The pygmy batis (Batis perkeo) is a very small insectivorous bird which finds its food foraging among leaves, it is a member of the wattle-eyes family, the Platysteiridae. It occurs in the dry savannahs of north-eastern Africa.

==Description==
The pygmy batis, as its name suggests, is a tiny, rather dumpy but dapper black, white and grey bird with similarities to the flycatchers. The male has a bluish-grey head and back with a contrasting black face mask and short white supercilium above the yellow eye. The rump and lower back are spotted with white and the rump feathers are relatively long giving a fluffy appearance. It has black wings which have a broad white strip formed by the broad white edges to feathers of the median and greater coverts, and the inner secondaries and tertials. The tail is black but the outer tail feathers have white edges and tips. The underparts are white, broken with a narrow black breast band. The females are similar to the males but have a pale rufous-buff breast band and chin and the face mask, supercilium and wing stripe are buffy brown. The bill and legs are black. The pygmy batis has a body length of 8–9 cm and a weight of 5–9 g.

===Voice===
The main call of the pygmy batis is a ling series of repeated sharp high pitched whistles.

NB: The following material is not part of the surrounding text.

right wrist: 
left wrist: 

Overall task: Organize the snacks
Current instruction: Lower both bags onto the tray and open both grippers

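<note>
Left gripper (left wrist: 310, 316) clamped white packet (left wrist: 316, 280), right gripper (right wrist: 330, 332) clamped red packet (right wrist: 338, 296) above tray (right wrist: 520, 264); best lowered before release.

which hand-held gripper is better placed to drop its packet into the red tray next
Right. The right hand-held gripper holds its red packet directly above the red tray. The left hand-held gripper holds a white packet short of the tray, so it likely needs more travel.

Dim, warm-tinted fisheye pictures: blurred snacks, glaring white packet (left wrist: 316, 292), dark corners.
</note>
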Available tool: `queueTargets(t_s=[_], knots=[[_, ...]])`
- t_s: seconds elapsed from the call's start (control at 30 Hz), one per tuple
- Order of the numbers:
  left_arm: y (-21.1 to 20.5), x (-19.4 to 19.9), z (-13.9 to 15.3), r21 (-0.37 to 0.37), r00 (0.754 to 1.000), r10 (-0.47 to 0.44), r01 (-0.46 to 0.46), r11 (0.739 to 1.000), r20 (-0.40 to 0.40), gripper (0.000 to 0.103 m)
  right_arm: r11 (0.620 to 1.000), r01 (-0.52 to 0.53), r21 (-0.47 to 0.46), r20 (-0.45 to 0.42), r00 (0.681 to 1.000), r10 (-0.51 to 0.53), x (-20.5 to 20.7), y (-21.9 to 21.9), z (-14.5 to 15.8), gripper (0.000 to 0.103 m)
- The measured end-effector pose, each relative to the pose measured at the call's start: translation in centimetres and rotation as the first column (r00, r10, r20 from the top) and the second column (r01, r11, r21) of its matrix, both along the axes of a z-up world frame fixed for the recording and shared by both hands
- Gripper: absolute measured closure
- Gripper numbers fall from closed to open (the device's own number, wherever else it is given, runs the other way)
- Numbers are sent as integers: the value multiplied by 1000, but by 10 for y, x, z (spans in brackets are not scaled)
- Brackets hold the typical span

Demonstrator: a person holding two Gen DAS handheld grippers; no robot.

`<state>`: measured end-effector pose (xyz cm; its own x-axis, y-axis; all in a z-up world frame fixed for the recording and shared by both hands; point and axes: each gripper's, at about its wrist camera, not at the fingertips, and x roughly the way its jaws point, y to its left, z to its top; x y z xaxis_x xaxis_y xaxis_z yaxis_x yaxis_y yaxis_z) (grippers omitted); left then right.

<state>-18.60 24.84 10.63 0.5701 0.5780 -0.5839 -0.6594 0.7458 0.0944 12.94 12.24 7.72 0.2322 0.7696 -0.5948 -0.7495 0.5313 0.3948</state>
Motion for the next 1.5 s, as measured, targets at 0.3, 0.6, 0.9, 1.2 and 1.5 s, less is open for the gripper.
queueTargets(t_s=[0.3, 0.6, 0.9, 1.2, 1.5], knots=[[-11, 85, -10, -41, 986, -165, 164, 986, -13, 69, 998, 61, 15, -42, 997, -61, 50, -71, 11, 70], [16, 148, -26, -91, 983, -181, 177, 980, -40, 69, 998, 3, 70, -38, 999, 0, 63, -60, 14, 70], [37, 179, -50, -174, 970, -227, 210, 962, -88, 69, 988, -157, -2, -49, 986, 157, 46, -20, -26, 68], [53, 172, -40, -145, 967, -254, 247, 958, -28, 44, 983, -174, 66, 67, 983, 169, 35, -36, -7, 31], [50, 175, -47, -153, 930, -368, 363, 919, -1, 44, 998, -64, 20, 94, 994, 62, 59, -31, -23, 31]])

==Distribution and habitat==
The pygmy batis occurs in southern Ethiopia, extreme south eastern South Sudan, southern Somalia, eastern Uganda, inland Kenya and north eastern Tanzania.

The preferred habitat is scrub made up of Senegalia spp, Commiphora spp and other "thorn" species in arid and semi-arid lowlands with rainfall falling between 250 and 500 mm per year. Also found in wooded and bushy grassland, but avoids riverine forest.

==Habits==
The pygmy batis is an active, arboreal bird which lives in pairs or small family groups. Its habits are considered to be likely to be similar to other savannah batises. They feed mainly within the foliage and glean most of their insect prey from leaves and twigs, with a small proportion taken on the wing. It will join other bird species in mixed foraging parties. The breeding biology is almost unknown but egg laying probably occurs in February and March.